Democratic Sen. Kirsten Gillibrand, considered a potential presidential candidate in 2020, announced Tuesday that she will no longer accept contributions from corporate political action committees.
The New York Democrat, speaking in a video she tweeted, said she made her decision "because of the corrosive effect of corporate money in politics."
Gillibrand, who is up for re-election this year, said one reason she’s concerned about money in politics is the Supreme Court's decision in Citizens United vs.
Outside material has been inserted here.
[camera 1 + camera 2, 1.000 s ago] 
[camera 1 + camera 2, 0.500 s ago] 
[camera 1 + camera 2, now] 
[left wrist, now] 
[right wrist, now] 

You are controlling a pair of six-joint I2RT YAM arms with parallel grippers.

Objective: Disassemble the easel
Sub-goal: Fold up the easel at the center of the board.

FEC. The 2010 decision helped pave the way for super PACs that may spend unlimited money in support of candidates as long as the political action committees operate independently of political campaigns.
“We have a system where corporations can spend unlimited money that isn't even disclosed so there's no transparency,” she said.
Gillibrand has received more than $1 million in PAC contributions between 2013 and 2018, with more than 68% from business groups, 7% from labor and more than 24% from ideological groups, according to a Center for Responsive Politics analysis of Federal Election Commission data.
Her decision follows the example of Sen. Bernie Sanders, a 2016 Democratic presidential primary candidate in 2016 who does not accept corporate PAC contributions.
Gillibrand has said she isn't running in 2020 and is focused on her upcoming Senate race.
She said she has made it "her mission to create more transparency and accountability in Congress," and she was first to post her schedule, targeted spending items known as "earmarks" and financial disclosures online. More recently, she posted her taxes.
“We really need to make every effort we can to get rid of the corporate money and dark money that is flowing into politics and my effort to ban corporate PAC checks is just a first step in that direction," she said.